Archive for November, 2009

Tangible Answers

It is no secret that I wrestle with faith. I have a friend who, upon me saying I can’t stand drama, reminded me that all of my drama is internal — and it is incessant.

What I’m about to share is very personal. It’s not a statement about how I think God works in the world, nor is it an attempt to say suddenly I’m back on God’s good side or anything. This is one story — part of my story. It isn’t meant to push, pull, evangelize or anything else. It’s simply what happened, and how I view this event in perspective in my own faith walk. It’s not meant for any more than that. So, if you’re a person who likes to take things out of context, or a person always looking to build up either side of a faith debate, please don’t prostitute the story I’m about to tell. “It is what it is,” and I wanted to share it. End of disclaimer.

About three weeks ago, I confronted God with a big issue. Not life and death, mind you. I don’t believe God responds to ultimatum. Most days, I don’t believe God listens to me at all. Or, if he does, he enjoys toying with me, seeing how far I can be pushed before I release blasphemous sentiments his way. I admit, my theology is tainted, and what I’m sharing is the worse day scenarios. Anyway …

My son is in college. If you live in Michigan, you know that our state government has recently reneged on the “Michigan Promise Scholarship” (seemingly becoming a reoccurring theme in my beloved state). My son earned this scholarship, and it was part of the package that got him to attend his college of choice.
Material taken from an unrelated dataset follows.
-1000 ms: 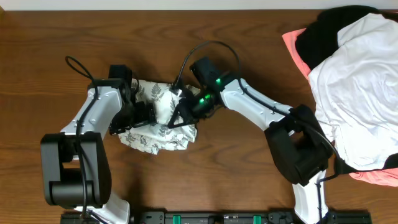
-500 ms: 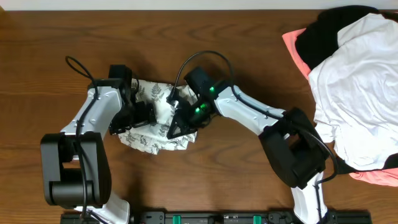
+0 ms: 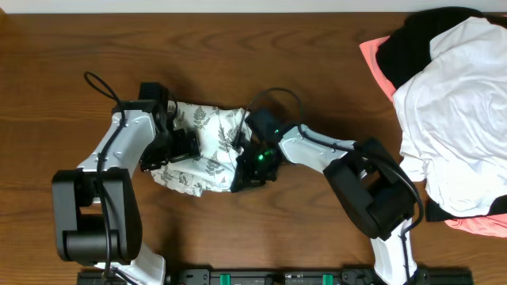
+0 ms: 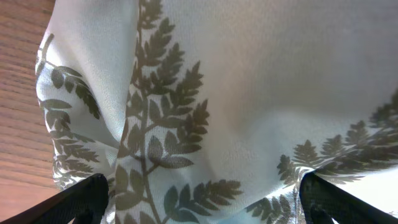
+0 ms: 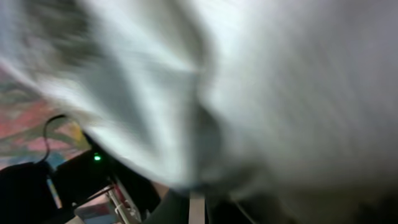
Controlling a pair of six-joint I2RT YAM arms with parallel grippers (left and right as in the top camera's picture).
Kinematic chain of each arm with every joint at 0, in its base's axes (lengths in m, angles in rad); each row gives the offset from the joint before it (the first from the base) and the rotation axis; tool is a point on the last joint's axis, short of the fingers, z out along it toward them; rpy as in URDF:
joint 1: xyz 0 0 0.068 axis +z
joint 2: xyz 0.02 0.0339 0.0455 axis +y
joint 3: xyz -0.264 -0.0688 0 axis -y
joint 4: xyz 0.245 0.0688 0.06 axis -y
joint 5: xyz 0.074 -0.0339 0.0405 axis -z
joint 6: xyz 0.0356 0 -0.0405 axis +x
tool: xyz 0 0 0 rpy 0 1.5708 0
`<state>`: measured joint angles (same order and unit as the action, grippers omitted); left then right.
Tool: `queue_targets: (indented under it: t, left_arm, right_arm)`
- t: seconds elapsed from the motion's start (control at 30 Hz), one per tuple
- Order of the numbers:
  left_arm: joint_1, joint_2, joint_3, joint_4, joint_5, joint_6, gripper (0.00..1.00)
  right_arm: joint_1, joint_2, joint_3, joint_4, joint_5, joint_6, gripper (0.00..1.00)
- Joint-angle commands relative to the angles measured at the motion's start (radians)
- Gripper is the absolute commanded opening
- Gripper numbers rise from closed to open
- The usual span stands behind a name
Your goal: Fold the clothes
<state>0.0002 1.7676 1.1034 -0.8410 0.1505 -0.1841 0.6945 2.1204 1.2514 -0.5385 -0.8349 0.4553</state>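
on table (image 3: 317, 71), clothes (image 3: 207, 141) bunched; left fingers (image 4: 81, 199) wide above, right fingers (image 3: 244, 176) closed, apparently pinching edge.

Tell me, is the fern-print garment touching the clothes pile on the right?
Apart. The overhead view shows bare wooden table between the fern-print garment and the clothes pile.

blurred pale clothes (image 5: 261, 81), very close
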Motion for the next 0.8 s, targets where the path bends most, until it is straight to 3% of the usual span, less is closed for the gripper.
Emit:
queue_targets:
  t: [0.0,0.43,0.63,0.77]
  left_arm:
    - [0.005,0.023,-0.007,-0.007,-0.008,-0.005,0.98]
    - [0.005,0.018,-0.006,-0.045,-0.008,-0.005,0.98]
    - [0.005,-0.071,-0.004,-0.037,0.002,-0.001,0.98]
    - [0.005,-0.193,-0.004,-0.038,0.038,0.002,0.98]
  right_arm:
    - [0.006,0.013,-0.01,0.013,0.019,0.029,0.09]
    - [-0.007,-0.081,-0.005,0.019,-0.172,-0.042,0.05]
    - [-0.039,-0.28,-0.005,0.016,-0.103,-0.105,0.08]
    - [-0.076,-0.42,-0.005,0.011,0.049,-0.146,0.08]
I was angry. I am not ignorant, nor a simple-minded person who thinks the world revolves around me and my family. I had what I call a “knock down, drag out” conversation with God, alone, in my car. I may have said things like, “OK, you want Wesley at college? You figure out how to keep him there! I’m not going to compromise the rest of the family to have this happen. We’re already living close to the bone, God, and we can’t do this.” I ranted a lot more; details I’d rather not share here, so public. Suffice it to say I was hurt, I felt abandoned, and I worried for my son, whose belief is deep and pure and real.

“I’m done,” I said out loud. This is not my problem. I’m not going to talk about it with my husband, or my son, or anyone. I’m done.” And I was. In fact, my husband didn’t even know the Scholarship had been cancelled.  That’s how “done” I was.

Here’s the text I got from out of nowhere yesterday: “I love my college! I just received a letter from President Webb saying that because of my financial need they would reimburse my whole Michigan Promise Scholarship! I’m covered!”

I was driving, and I had to pull over. Understand, I had totally let this situation go out from my mind. I was coming home from a wonderful lunch with my husband, and we were making plans for home renovations, and we laughed and simply shared a beautiful few minutes together. So when I read this (yes, I read it while I was driving — bad, I know) I teared up and had to pull over.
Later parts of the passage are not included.